Data section >>
+--

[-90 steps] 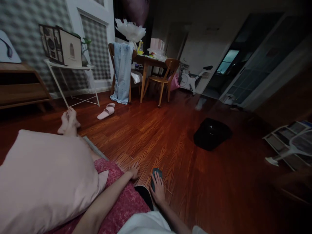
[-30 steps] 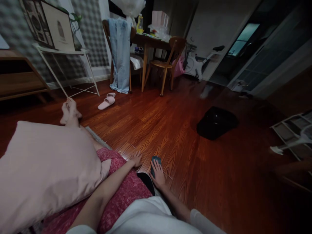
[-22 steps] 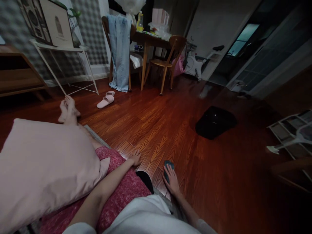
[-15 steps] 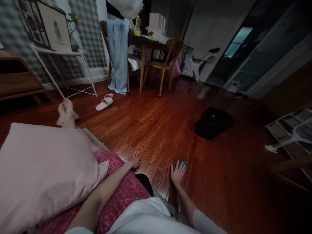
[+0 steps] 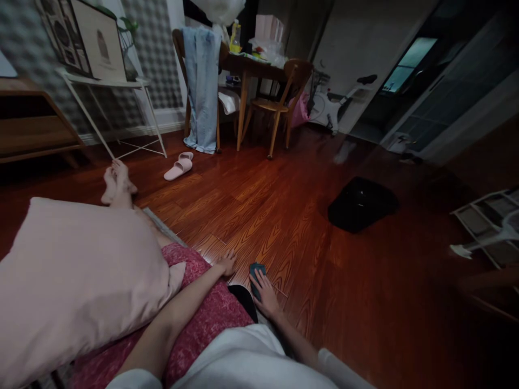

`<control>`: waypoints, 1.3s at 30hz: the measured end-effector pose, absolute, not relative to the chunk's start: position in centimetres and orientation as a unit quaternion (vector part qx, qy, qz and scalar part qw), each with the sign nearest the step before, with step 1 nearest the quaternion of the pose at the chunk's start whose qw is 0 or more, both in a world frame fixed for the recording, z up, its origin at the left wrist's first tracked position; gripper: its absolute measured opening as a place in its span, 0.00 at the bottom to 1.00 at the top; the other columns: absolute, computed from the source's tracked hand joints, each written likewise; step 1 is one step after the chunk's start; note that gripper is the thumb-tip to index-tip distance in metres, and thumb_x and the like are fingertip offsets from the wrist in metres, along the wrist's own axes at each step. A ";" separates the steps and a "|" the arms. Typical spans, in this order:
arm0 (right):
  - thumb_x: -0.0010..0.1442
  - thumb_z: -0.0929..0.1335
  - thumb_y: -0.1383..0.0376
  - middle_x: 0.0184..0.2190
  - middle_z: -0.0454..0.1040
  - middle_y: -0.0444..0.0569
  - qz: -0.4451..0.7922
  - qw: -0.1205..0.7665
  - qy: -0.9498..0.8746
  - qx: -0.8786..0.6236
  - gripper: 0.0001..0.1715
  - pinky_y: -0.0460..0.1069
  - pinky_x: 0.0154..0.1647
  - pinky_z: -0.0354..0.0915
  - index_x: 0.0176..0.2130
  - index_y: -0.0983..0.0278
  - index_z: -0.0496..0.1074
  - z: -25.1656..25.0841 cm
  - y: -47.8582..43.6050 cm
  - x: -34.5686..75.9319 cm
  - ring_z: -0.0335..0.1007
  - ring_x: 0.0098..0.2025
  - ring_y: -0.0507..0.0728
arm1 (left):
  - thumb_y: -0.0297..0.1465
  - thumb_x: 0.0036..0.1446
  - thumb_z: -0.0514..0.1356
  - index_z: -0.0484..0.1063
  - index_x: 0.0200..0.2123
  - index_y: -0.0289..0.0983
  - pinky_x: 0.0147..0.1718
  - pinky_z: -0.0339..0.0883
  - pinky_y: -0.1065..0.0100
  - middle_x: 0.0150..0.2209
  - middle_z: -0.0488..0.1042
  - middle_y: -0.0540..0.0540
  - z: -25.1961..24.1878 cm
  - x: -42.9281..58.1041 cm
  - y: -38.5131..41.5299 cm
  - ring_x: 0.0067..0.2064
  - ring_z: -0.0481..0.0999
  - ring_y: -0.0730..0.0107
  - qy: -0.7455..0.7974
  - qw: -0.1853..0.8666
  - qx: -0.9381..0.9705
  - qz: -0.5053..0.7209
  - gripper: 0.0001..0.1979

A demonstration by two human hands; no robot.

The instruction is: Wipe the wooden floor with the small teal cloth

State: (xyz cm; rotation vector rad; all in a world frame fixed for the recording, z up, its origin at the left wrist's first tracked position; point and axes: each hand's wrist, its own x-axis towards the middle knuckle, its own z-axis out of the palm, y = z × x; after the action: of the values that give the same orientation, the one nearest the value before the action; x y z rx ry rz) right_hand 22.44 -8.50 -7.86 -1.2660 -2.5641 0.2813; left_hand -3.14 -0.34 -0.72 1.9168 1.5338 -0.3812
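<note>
My right hand [image 5: 265, 293] lies flat on a small dark teal cloth [image 5: 255, 272], pressing it against the red wooden floor [image 5: 284, 216] just beside my body. Its fingers are stretched out over the cloth. My left hand [image 5: 227, 263] rests on the floor boards a little to the left, fingers spread, holding nothing. A pink pillow [image 5: 77, 281] lies on my lap over a red patterned blanket [image 5: 203, 324]. My bare feet [image 5: 115, 183] stick out beyond the pillow.
A black flat object [image 5: 360, 204] sits on the floor to the right. Pink slippers [image 5: 178, 167], a white side table [image 5: 113, 102], a wooden dining table with chairs [image 5: 259, 92] and a draped blue cloth [image 5: 201, 81] stand farther back. A white rack [image 5: 486, 227] is at the right edge.
My right hand slid the teal cloth out to the right across the floor, then drew it back in close to my body. My left hand stayed planted on the boards.
</note>
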 end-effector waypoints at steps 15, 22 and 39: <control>0.68 0.51 0.49 0.74 0.43 0.62 0.015 0.236 -0.547 -0.803 0.43 0.71 0.68 0.45 0.72 0.69 0.51 -8.9 -6.7 32.9 0.33 0.75 0.69 | 0.42 0.61 0.54 0.43 0.73 0.34 0.67 0.40 0.39 0.74 0.30 0.34 -0.5 -3.2 -0.4 0.73 0.32 0.44 0.577 0.295 0.744 -0.164 0.42; 0.69 0.57 0.53 0.74 0.46 0.55 0.062 0.166 -0.731 -0.659 0.37 0.63 0.71 0.46 0.72 0.62 0.52 -7.4 -6.5 22.9 0.36 0.75 0.63 | 0.40 0.62 0.53 0.46 0.73 0.31 0.67 0.42 0.41 0.74 0.31 0.32 0.0 -3.5 -0.4 0.73 0.35 0.43 0.569 0.265 0.755 -0.191 0.40; 0.69 0.52 0.49 0.73 0.51 0.56 0.023 0.179 -0.584 -0.791 0.39 0.63 0.70 0.48 0.70 0.65 0.57 -8.1 -16.9 42.7 0.40 0.75 0.63 | 0.36 0.65 0.50 0.49 0.72 0.30 0.68 0.41 0.43 0.74 0.38 0.30 -0.1 -3.4 -0.4 0.74 0.37 0.47 0.558 0.202 0.781 -0.195 0.35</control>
State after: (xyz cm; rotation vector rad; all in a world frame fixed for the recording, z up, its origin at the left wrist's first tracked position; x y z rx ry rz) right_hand 42.71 -16.88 -8.13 -2.2371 -1.6508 0.0658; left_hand -3.36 -0.45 -0.11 2.1811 1.5589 -0.5442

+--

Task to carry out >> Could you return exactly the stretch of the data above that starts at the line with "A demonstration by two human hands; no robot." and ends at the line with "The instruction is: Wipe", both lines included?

Task response >>
A demonstration by two human hands; no robot.

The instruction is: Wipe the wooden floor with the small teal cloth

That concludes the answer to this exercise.